Records excerpted from a collection
▶

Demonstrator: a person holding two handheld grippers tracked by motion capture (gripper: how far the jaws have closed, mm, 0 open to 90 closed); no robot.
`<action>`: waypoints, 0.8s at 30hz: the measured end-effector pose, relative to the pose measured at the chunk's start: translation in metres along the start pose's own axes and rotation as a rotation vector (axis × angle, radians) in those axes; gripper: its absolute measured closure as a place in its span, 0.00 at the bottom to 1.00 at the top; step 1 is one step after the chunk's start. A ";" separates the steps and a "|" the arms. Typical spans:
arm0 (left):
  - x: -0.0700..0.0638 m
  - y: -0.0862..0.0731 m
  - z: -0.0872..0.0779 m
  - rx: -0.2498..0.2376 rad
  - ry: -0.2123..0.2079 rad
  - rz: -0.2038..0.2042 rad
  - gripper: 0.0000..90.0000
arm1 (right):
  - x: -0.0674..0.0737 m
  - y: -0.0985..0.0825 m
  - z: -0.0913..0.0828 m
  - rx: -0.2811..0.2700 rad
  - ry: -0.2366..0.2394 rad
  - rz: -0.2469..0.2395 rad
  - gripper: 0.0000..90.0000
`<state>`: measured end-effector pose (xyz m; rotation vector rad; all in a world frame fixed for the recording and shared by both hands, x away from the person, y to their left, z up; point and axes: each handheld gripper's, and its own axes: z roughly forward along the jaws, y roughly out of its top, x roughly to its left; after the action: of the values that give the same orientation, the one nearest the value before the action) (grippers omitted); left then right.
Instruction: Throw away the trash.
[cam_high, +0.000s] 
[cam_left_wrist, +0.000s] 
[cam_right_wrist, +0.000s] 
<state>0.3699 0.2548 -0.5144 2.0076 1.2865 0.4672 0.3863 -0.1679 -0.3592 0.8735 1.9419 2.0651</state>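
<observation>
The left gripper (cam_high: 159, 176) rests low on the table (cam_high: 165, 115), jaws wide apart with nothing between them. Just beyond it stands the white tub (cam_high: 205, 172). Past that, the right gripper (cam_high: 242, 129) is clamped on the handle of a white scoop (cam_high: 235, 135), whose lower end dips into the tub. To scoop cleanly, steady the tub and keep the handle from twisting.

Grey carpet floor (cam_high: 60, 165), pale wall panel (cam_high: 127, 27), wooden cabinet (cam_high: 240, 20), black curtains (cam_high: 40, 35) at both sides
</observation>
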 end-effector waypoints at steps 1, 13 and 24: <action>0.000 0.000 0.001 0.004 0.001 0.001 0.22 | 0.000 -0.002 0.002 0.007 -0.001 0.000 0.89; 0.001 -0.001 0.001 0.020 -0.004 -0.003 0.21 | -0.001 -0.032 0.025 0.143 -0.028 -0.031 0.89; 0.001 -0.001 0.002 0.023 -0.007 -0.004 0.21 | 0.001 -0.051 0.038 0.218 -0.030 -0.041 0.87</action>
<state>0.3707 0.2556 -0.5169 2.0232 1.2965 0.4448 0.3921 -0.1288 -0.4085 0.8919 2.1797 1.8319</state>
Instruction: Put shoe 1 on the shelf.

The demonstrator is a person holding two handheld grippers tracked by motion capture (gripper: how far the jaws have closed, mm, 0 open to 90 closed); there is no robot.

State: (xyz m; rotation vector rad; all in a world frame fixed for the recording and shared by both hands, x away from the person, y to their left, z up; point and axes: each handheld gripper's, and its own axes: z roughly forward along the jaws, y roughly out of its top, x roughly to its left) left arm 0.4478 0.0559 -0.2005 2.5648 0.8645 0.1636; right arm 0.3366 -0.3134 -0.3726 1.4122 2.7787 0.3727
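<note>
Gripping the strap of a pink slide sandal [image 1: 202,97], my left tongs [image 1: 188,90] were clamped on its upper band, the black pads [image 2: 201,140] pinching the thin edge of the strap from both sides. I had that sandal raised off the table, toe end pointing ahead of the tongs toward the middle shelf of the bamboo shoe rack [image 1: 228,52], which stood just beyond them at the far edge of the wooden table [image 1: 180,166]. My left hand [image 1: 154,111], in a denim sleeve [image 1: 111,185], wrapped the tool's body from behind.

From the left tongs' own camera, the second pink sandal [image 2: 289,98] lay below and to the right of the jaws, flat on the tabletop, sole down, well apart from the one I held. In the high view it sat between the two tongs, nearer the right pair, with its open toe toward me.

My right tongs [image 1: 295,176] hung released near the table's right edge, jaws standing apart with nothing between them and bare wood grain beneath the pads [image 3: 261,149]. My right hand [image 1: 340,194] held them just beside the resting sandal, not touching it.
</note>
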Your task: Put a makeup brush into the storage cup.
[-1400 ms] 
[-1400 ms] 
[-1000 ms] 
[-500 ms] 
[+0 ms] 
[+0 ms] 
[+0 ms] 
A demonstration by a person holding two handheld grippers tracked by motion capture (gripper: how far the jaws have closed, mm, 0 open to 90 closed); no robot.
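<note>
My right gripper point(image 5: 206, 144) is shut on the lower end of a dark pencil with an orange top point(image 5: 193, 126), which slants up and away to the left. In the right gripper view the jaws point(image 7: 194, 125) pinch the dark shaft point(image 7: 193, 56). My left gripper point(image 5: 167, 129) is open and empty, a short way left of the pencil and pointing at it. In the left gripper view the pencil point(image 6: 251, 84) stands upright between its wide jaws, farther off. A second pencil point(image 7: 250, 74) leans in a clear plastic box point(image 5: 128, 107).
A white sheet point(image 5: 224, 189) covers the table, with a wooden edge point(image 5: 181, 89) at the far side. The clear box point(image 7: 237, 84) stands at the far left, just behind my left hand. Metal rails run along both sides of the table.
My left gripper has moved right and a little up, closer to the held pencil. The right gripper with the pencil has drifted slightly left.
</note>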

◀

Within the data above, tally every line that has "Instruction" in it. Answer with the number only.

Finished task
2